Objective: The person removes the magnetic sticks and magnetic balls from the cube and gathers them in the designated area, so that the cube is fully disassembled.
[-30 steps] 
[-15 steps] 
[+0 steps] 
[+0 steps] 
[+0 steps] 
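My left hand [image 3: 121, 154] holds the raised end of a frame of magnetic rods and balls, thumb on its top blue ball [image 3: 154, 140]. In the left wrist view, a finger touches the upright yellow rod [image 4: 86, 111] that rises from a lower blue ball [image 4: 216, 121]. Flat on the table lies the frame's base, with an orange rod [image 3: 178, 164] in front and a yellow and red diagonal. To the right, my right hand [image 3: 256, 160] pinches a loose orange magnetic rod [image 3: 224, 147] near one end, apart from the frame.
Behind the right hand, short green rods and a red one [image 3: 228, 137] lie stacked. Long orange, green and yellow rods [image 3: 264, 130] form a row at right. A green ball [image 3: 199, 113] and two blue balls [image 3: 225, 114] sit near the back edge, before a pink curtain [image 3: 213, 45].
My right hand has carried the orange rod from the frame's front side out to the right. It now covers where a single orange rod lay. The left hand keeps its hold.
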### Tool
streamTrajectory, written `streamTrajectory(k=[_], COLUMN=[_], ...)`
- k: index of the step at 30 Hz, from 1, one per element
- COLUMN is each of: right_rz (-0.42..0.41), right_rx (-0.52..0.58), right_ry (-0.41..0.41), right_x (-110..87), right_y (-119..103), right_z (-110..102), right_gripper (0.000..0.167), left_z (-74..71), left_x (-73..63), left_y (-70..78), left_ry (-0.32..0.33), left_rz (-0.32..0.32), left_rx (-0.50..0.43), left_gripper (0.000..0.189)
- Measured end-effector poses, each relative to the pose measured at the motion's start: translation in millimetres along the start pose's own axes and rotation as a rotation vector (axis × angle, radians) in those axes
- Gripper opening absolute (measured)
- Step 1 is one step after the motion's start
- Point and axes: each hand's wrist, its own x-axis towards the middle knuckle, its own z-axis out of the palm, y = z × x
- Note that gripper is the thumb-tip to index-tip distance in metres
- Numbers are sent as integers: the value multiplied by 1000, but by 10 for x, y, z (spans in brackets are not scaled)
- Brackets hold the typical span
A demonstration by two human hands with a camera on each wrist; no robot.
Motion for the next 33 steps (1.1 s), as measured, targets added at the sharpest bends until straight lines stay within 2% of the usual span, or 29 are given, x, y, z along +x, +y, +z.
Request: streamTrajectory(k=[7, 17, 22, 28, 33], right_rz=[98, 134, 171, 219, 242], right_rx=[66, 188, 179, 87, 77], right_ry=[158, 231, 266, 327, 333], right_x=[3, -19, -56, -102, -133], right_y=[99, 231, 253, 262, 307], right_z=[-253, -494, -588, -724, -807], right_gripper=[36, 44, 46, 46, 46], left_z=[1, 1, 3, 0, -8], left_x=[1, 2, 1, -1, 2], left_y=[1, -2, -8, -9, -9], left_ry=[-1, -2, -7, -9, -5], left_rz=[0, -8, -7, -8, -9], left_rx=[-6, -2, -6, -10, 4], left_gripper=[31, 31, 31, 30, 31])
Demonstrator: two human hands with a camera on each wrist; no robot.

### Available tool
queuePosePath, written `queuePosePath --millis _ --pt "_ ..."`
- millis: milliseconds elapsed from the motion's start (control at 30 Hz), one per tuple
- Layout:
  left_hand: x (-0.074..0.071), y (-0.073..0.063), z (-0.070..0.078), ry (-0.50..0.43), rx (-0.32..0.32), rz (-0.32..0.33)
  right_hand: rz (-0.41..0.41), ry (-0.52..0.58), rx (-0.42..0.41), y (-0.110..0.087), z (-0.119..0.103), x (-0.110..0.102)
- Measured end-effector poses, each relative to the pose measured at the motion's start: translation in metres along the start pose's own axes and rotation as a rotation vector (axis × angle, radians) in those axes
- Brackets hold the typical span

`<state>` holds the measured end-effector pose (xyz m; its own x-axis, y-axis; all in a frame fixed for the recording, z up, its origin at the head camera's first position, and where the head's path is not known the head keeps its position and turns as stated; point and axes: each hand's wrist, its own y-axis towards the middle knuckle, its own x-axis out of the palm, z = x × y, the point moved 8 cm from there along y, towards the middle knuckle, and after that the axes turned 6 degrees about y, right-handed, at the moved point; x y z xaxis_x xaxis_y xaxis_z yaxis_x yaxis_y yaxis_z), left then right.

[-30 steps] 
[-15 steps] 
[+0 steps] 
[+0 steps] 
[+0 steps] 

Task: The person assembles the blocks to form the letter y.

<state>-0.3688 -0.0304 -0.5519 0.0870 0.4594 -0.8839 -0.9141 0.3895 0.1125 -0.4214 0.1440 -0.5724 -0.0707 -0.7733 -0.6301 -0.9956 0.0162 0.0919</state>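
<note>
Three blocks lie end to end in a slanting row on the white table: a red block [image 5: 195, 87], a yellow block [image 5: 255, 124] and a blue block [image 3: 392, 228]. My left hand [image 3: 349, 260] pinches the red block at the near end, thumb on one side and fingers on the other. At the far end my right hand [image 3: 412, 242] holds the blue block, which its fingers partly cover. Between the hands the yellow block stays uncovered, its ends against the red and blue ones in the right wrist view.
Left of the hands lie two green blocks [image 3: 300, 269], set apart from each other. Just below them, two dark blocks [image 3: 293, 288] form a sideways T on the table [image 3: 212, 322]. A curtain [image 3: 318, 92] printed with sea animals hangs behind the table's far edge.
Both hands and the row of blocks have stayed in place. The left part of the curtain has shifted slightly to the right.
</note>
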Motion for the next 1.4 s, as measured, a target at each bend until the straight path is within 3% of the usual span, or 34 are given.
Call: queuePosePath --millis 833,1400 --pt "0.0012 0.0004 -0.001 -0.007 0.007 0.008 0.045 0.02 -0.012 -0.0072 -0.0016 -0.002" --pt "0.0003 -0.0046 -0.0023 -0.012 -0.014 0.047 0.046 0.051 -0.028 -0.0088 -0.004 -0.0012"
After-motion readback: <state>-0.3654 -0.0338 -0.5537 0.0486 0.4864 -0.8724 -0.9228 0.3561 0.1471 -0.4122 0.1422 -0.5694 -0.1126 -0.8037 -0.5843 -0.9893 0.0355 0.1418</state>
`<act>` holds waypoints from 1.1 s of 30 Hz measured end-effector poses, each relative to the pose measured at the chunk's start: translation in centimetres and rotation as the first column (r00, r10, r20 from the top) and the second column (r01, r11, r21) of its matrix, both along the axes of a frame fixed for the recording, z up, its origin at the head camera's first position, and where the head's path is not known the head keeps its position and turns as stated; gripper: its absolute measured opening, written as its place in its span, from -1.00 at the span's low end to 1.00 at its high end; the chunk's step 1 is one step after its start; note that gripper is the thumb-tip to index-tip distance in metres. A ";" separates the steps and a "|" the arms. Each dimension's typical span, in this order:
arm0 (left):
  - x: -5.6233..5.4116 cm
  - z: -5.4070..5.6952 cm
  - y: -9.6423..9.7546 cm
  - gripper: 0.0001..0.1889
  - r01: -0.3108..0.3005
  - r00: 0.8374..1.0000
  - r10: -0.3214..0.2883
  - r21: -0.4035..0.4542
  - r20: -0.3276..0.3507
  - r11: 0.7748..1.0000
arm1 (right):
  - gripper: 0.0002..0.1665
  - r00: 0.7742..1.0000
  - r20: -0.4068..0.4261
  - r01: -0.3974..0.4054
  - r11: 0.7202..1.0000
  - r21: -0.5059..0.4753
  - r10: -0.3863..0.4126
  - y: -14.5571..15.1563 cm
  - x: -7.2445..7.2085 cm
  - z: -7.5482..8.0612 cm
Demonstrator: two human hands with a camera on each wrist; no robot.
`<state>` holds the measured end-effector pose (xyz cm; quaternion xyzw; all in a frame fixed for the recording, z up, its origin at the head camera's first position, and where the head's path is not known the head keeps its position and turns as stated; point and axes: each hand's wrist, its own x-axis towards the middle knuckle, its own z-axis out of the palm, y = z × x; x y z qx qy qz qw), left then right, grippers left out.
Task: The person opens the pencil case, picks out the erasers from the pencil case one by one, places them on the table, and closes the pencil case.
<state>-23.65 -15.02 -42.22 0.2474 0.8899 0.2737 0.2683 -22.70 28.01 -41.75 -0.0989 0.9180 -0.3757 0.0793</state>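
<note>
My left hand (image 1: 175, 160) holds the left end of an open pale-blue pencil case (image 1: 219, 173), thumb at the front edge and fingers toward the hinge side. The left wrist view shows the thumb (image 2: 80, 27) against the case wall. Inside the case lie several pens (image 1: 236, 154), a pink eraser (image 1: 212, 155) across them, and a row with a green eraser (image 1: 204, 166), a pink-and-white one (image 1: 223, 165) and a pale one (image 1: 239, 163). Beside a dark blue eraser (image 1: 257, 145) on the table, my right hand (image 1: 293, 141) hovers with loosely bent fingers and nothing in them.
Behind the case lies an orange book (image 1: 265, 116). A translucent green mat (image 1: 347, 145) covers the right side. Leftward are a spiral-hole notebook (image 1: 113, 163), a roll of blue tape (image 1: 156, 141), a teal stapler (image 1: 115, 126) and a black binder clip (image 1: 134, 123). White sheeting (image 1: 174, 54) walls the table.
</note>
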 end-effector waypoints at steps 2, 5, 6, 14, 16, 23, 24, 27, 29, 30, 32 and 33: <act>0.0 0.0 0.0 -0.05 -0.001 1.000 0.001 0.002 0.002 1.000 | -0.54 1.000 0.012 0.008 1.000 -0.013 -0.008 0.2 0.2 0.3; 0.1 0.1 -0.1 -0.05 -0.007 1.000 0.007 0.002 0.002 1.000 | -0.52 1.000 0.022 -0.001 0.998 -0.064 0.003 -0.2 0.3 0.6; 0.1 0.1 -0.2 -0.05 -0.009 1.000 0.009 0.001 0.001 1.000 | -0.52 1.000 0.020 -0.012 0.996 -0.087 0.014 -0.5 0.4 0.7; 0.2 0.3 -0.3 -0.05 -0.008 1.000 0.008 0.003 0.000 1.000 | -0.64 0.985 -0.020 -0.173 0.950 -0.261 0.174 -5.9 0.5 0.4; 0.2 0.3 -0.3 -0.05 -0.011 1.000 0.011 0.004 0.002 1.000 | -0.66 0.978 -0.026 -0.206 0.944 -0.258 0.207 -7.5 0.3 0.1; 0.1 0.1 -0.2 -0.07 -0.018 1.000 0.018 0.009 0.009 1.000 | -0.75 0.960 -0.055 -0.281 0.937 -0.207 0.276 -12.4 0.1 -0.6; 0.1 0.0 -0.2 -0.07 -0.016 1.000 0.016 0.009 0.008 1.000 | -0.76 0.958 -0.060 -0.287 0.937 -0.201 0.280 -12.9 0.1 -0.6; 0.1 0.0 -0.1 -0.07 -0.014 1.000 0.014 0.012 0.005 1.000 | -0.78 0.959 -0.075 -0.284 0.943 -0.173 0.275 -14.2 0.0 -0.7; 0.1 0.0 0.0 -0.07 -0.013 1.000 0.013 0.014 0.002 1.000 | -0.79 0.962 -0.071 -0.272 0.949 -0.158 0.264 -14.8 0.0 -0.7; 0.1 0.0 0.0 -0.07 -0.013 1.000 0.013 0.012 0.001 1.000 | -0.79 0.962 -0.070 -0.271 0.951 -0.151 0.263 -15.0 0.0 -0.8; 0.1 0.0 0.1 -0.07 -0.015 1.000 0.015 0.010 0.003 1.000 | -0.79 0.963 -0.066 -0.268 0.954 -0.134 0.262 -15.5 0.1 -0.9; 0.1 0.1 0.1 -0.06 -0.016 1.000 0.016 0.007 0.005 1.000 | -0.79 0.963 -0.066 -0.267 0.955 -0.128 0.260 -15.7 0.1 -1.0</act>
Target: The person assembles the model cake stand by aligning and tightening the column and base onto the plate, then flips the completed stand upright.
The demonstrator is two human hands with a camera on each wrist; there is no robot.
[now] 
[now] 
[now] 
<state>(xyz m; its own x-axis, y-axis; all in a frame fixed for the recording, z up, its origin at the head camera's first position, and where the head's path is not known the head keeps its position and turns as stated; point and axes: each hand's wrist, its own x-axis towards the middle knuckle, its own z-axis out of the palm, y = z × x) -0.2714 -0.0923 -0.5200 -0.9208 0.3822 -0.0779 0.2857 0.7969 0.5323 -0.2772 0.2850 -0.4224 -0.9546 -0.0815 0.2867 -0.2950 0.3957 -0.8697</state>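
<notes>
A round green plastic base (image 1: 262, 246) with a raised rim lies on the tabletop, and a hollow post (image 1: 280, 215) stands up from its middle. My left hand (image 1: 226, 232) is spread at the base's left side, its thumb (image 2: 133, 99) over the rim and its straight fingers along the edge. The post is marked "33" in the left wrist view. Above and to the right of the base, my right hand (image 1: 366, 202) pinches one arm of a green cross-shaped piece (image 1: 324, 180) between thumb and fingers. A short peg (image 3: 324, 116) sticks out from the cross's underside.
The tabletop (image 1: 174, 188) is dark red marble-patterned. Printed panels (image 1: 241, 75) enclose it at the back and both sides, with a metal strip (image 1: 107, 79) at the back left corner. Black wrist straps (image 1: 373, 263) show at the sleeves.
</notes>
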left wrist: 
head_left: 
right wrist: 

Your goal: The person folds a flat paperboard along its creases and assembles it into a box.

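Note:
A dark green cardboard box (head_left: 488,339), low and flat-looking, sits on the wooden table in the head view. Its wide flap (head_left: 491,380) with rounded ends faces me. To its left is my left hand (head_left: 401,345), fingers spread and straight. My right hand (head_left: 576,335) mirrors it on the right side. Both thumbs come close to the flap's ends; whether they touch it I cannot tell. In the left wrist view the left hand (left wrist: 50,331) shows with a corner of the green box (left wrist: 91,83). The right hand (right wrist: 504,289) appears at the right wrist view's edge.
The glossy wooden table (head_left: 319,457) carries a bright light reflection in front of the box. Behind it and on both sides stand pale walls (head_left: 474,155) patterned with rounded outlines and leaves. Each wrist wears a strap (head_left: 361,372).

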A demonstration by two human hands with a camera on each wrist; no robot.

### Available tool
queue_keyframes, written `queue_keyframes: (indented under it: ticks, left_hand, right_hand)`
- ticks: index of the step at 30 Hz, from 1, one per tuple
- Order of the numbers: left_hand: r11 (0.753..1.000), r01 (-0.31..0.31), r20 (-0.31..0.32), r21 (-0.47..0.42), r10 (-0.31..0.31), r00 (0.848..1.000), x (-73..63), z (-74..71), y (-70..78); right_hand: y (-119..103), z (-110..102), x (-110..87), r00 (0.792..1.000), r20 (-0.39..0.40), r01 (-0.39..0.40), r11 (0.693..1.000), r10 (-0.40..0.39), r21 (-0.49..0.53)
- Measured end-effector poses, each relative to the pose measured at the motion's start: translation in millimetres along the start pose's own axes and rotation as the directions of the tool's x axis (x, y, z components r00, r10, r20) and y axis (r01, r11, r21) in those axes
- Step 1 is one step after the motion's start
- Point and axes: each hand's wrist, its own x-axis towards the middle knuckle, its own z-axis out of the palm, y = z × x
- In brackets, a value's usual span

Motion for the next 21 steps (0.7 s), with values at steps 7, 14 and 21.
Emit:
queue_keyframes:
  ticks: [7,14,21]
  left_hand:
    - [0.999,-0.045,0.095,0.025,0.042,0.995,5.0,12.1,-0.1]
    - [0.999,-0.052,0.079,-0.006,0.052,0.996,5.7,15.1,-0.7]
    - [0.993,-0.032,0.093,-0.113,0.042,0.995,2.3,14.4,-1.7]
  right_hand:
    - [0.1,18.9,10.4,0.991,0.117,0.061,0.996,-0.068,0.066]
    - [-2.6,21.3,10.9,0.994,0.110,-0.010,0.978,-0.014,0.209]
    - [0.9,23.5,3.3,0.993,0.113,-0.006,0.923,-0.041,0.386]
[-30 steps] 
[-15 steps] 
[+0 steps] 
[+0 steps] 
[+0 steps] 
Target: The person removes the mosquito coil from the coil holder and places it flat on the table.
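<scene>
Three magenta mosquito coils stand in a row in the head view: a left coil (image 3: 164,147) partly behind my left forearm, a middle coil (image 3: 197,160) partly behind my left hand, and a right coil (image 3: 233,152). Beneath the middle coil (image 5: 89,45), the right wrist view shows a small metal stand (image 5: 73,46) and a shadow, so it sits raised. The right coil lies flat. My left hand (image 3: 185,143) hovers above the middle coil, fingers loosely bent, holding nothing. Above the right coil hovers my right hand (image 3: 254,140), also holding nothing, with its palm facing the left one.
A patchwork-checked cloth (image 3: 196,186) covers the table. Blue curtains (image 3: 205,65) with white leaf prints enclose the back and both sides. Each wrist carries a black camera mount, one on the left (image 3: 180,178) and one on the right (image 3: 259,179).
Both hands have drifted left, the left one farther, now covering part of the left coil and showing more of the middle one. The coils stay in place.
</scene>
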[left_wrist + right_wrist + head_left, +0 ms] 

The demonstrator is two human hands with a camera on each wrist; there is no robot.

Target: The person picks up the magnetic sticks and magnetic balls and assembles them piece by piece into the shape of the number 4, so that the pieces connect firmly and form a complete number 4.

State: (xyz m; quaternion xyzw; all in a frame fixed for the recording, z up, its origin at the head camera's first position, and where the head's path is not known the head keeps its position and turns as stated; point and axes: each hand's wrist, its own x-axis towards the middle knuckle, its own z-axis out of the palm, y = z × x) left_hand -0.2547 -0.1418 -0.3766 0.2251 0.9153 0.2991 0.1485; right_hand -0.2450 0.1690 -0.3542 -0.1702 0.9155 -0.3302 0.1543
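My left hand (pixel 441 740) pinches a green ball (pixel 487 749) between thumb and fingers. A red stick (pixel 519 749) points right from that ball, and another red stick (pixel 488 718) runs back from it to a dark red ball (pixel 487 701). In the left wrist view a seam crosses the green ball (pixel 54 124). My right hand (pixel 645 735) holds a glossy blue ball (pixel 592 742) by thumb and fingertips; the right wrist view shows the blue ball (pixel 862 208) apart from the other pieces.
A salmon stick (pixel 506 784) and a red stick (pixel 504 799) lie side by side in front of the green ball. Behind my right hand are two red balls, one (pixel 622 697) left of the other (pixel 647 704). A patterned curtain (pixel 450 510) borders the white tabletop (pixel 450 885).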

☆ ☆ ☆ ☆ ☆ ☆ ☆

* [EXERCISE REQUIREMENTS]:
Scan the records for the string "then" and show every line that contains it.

* [RESPONSE]:
`<state>` holds the measured end-effector pose (xyz m; its own x-axis, y-axis; all in a frame fixed for the recording, z up, its origin at the head camera's first position, and where the head's path is not known the head keeps its position and turns as stated; point and axes: each hand's wrist, its own y-axis towards the middle knuckle, its own x-axis out of the palm, z = x × y, the point moved 8 cm from there along y, towards the middle knuckle, and after that the axes turned 6 degrees about y, right-handed, at the moved point; x y z xaxis_x xaxis_y xaxis_z yaxis_x yaxis_y yaxis_z), left then right.
`<state>` holds the measured end-effector pose (xyz cm; quaternion xyzw; all in a frame fixed for the recording, z up, its origin at the head camera's first position, and where the head's path is not known the head keeps its position and turns as stated; point and axes: each hand's wrist, its own x-axis towards the middle knuckle, its own z-axis out of the palm, y = z × x; x y z qx qy qz qw), left then right, grippers left out.
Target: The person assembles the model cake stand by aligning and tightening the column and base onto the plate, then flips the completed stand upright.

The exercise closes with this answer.